WORK REQUIRED - Give the number of lines in this listing that hold "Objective". No other words belong in the reply.

TASK INPUT -
--------------------
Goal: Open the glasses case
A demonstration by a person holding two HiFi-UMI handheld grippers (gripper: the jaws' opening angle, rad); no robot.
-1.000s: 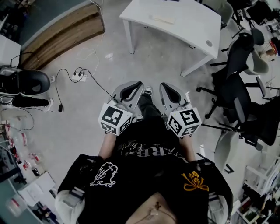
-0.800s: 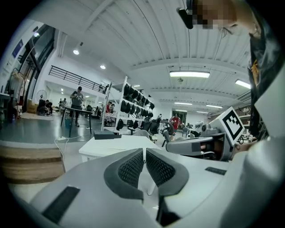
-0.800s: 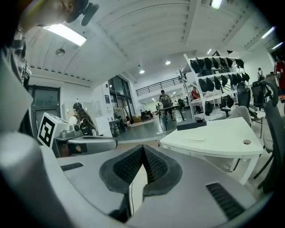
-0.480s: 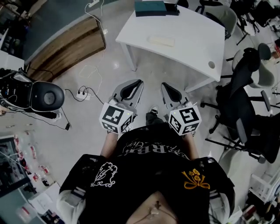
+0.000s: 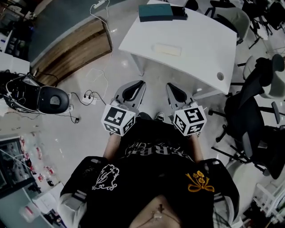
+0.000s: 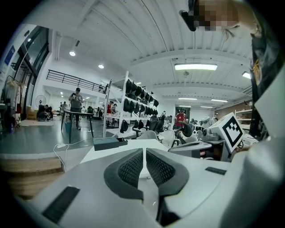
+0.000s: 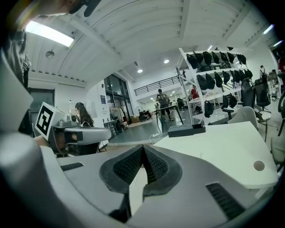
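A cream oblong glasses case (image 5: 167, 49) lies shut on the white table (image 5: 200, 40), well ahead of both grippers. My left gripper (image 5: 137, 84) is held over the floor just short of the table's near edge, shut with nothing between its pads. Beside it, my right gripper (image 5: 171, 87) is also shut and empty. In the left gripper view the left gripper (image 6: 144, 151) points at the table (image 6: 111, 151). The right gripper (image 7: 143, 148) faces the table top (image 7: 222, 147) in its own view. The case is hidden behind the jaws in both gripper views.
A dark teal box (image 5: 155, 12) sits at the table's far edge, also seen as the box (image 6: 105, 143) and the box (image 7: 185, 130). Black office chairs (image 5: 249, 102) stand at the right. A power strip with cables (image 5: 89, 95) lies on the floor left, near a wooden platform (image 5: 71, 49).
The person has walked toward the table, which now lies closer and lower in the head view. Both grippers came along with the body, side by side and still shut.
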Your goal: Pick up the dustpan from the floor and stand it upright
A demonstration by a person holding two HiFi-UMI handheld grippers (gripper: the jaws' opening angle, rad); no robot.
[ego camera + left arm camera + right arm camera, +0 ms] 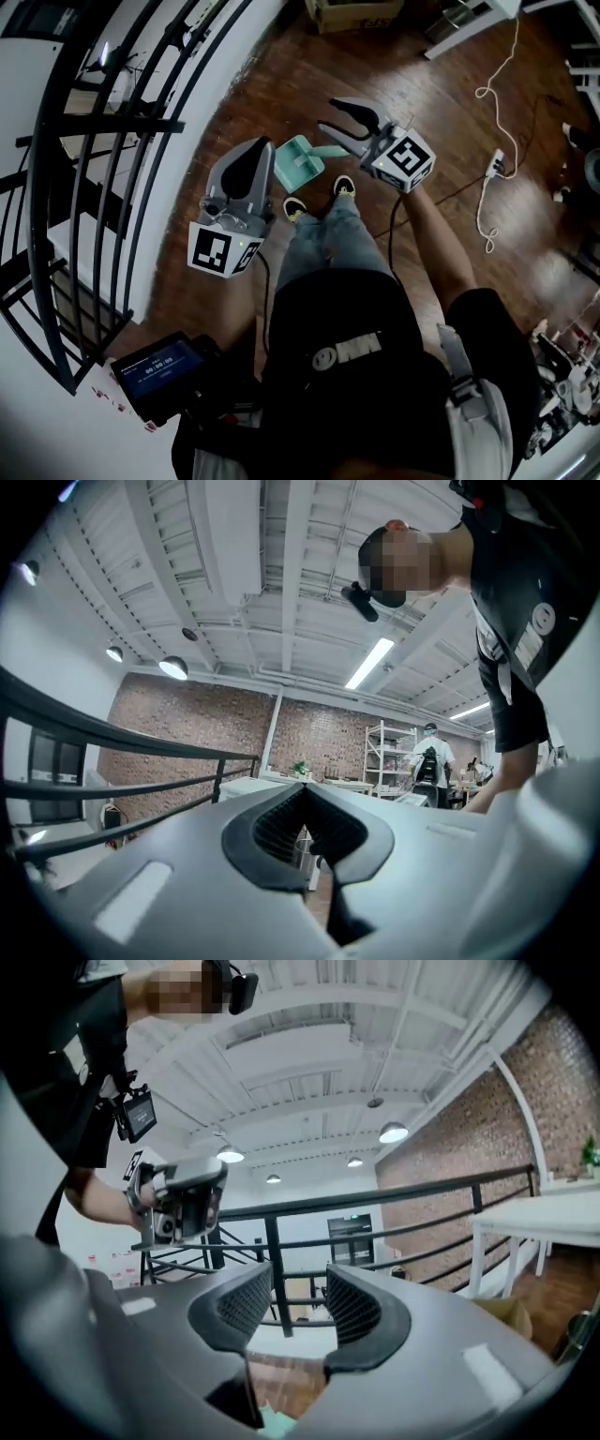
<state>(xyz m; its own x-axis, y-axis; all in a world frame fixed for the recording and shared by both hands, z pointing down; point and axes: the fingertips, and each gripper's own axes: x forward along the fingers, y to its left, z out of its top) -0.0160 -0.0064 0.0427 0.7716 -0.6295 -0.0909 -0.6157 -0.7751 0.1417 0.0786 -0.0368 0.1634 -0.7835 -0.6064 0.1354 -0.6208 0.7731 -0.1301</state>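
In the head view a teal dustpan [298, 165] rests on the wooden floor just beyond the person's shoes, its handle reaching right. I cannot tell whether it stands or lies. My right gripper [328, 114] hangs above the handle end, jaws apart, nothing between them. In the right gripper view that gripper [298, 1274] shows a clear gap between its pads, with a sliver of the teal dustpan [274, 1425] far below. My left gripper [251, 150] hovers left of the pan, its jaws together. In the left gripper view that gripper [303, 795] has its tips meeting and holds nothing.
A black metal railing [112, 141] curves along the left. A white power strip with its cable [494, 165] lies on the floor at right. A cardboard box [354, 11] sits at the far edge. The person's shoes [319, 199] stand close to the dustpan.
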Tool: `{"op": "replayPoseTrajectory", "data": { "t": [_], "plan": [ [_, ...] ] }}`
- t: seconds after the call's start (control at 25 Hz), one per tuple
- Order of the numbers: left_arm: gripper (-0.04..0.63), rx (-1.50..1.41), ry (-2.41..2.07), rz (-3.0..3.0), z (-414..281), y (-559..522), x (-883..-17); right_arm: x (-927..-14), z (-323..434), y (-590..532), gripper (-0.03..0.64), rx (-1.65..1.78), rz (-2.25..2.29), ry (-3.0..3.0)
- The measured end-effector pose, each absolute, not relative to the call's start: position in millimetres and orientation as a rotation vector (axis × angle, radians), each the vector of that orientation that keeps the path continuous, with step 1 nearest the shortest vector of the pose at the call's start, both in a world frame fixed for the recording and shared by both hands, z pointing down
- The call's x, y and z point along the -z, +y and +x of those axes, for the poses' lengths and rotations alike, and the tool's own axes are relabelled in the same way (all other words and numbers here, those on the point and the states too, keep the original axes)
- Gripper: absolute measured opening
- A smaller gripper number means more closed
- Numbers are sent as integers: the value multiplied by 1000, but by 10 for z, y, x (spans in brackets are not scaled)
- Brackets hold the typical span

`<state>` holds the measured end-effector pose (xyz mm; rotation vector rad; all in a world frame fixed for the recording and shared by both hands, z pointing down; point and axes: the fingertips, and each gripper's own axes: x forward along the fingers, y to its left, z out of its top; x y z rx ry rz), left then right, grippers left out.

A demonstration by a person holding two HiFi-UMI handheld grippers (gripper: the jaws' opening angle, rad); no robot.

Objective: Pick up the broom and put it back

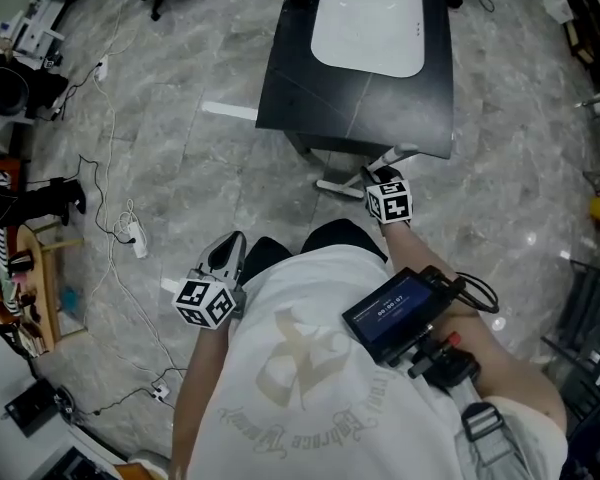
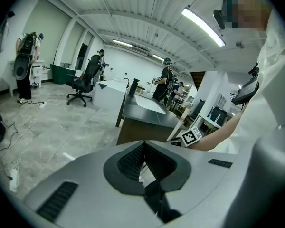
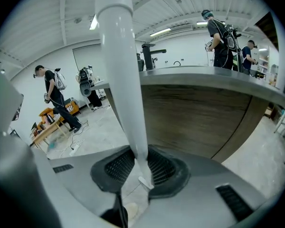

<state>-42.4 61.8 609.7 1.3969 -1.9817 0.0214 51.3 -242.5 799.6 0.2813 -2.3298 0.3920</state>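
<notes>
As I read the feeds from my end, L claw (image 2: 142,147): jaws together, nothing in them, idle at the person's side.
Broom (image 3: 121,70): white pole held in the R claw, just beside the table edge; head not in view.
R claw (image 3: 141,163): pads clamped on the pole, seemingly nr one end.
Table (image 1: 310,98): dark, close behind the pole.
Handling: I'd guess light, stiff, smooth, so prob slippery in a narrow pinch. It's long, so it'll swing and lever against the pads.
Grip pt: I'd rather hold nearer mid-pole for balance. L claw could steady it further along.
Risk: far end knocking the table when carried.
</notes>
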Motion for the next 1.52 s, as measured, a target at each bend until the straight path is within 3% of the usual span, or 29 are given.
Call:
{"op": "replayPoseTrajectory", "data": {
  "t": [1.52],
  "plan": [
    [12, -110, -1555, 1891, -587, 318, -5800, -5850, 1154, -1907, 95, -304, 709, -2526]
  ]
}}
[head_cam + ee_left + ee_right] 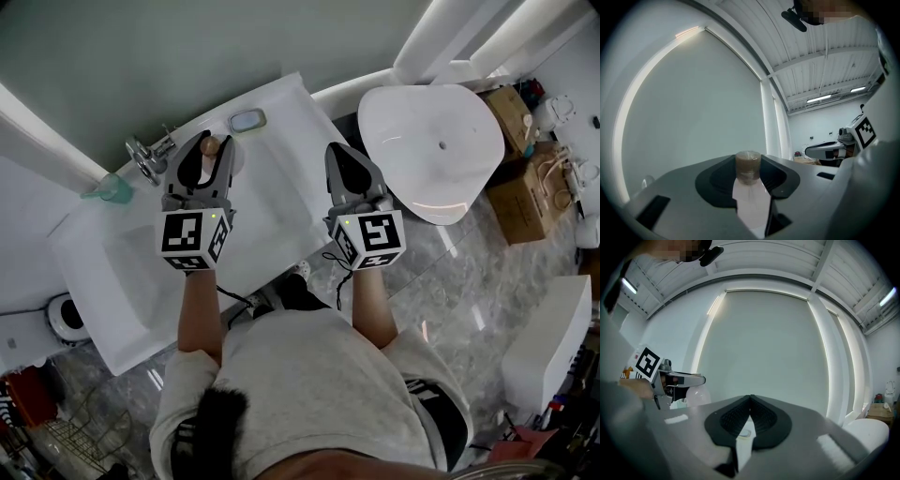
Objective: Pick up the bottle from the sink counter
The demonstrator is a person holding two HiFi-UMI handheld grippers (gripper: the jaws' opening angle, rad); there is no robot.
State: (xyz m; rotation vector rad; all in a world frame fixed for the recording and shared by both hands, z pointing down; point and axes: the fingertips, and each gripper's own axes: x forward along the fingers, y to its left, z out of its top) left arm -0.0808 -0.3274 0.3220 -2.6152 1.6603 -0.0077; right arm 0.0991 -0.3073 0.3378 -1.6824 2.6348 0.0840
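Note:
A pale pink bottle [751, 201] with a brown cap [748, 164] stands upright between the jaws of my left gripper [749, 161], which is shut on its body just below the cap. In the head view the left gripper [212, 142] holds the bottle [212, 147] over the back of the white sink counter [281, 202]. My right gripper [343, 153] hovers at the counter's right edge; its fingertips [750, 398] meet with nothing between them. The right gripper view also catches the left gripper [675, 379] and the bottle [697, 397] off to its left.
A chrome faucet [147, 156] stands at the back of the basin [122, 281], with a green cup [111, 190] to its left and a small dish [247, 120] behind the bottle. A white rounded fixture [431, 155] and cardboard boxes [525, 192] are on the right.

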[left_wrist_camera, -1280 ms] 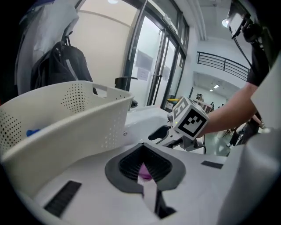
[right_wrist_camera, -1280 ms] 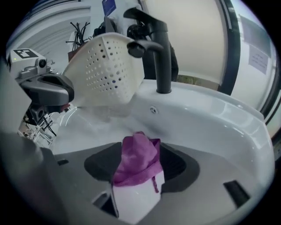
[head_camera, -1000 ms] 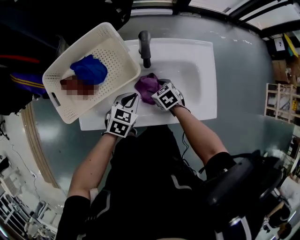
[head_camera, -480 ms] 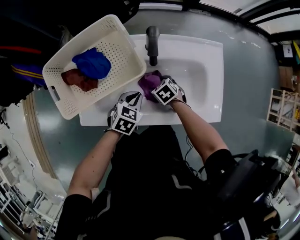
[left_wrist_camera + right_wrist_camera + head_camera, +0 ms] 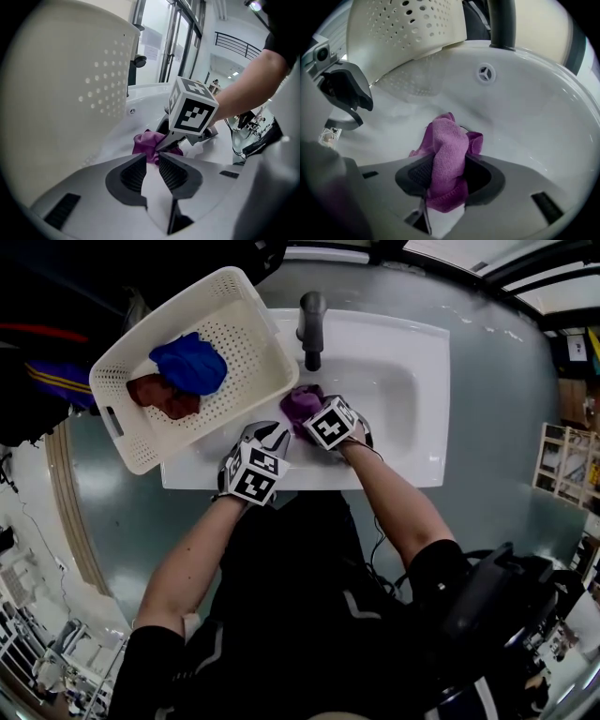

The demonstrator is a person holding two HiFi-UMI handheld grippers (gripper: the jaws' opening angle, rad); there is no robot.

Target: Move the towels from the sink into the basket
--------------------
THE COMPLETED TASK - 2